JAMA Health Forum published an RCT of email feedback to surgeons to reduce over-prescribing of opioids after surgery (thought to be a significant driver of opioid addiction). Quick take: High-quality RCT finds encouraging 5-6% point reduction in over-prescribing over 1 year.
Program & Study Design:
The study randomized 57 surgical specialties (general, orthopedic, and obstetric/gynecologic) in 19 northern California hospitals to treatment vs. control. Over 1 year, treatment group surgeons received emails from hospital leadership on how their opioid prescribing compared to accepted guidelines or peer surgeons.

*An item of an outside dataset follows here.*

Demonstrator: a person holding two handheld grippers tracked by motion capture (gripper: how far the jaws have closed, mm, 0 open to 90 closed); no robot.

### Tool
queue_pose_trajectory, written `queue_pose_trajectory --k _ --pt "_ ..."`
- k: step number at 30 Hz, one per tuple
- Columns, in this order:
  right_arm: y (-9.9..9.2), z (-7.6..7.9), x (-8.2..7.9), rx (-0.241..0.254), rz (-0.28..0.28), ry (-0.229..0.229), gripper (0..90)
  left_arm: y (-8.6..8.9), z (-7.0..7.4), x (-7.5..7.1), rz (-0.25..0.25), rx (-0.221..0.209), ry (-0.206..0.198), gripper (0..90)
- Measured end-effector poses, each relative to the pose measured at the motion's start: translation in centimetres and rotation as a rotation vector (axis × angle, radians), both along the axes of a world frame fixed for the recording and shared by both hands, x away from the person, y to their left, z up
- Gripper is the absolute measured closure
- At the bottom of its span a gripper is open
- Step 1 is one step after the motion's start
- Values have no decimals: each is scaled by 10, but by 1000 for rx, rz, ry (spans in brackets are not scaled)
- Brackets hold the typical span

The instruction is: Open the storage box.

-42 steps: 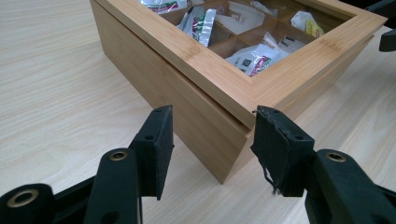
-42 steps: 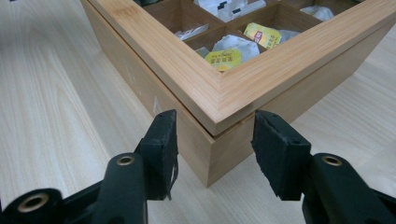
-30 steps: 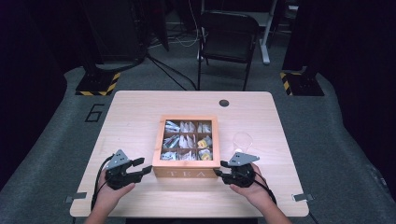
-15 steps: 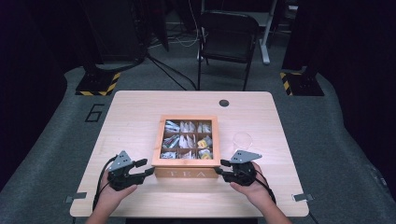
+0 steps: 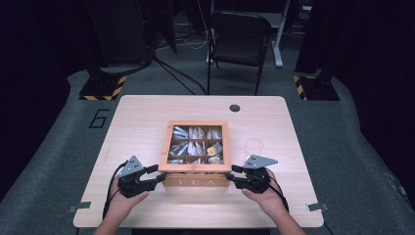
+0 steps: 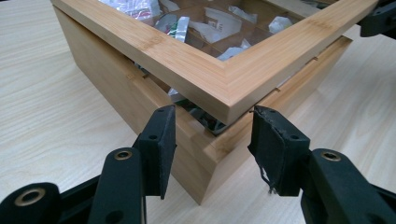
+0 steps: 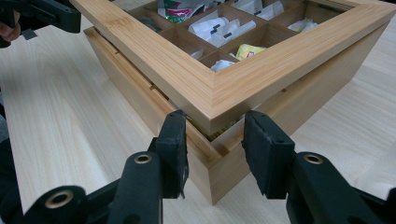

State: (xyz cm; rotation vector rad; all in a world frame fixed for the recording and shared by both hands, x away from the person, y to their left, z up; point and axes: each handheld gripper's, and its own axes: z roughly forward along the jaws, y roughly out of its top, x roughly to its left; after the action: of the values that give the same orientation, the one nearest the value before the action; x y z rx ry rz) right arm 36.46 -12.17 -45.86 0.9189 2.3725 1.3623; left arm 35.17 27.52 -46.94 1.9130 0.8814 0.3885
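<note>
Two grippers, one at each front corner of the wooden tea box (image 5: 196, 152); the box sits mid-table, nearer the person's edge, "TEA" face toward them.

Left gripper (image 5: 155, 176): at the box's front-left corner. In the left gripper view the jaws straddle the lid (image 6: 224, 79) corner, spread, one pad on each side of it. They look just beside the wood or barely touching; can't tell whether they press.

Box: glass-windowed lid is lifted slightly off the base at the front, with a gap visible under its frame. Compartments inside hold tea bags (image 5: 195, 146).

Right gripper (image 5: 236, 176): mirror position at the front-right corner. Jaws spread around the lid corner in the same way, and again no firm pinch is visible.

Why, my read: a corner on each side keeps the lift even, so the hinged lid goes up without twisting or dragging the base along. Pads sit at lid-frame height, not on the base, which fits prying the lid rather than carrying the box.

Views: the high view gives the layout, meaning the box against the table (image 5: 147, 122), both hands symmetric, and a clear plastic cup (image 5: 254, 146) just right of the box. It doesn't resolve the lid gap. The gripper views show that gap, the base slots and the pad-to-corner fit, each with the opposite gripper at the far corner.
</note>
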Motion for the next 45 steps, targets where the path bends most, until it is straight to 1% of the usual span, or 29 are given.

Based on careful review, this was a high-quality RCT (e.g., good baseline balance, negligible attrition, preregistered outcomes and analyses).
Findings:
Over 1 year follow-up, the study found that the feedback emails reduced the percent of discharged patients with opioid prescriptions above accepted guidelines from 37% (control) to 31-32% (treatment) - a statistically significant difference.
Comment:
A key remaining question is whether reduced over-prescribing will lead to less downstream opioid misuse by patients.
Although such downstream effects seem plausible, the history of RCTs shows that plausible-seeming effects sometimes don't materialize. So I think this intervention would be a great candidate for a replication RCT with a large-enough sample to measure patient opioid misuse.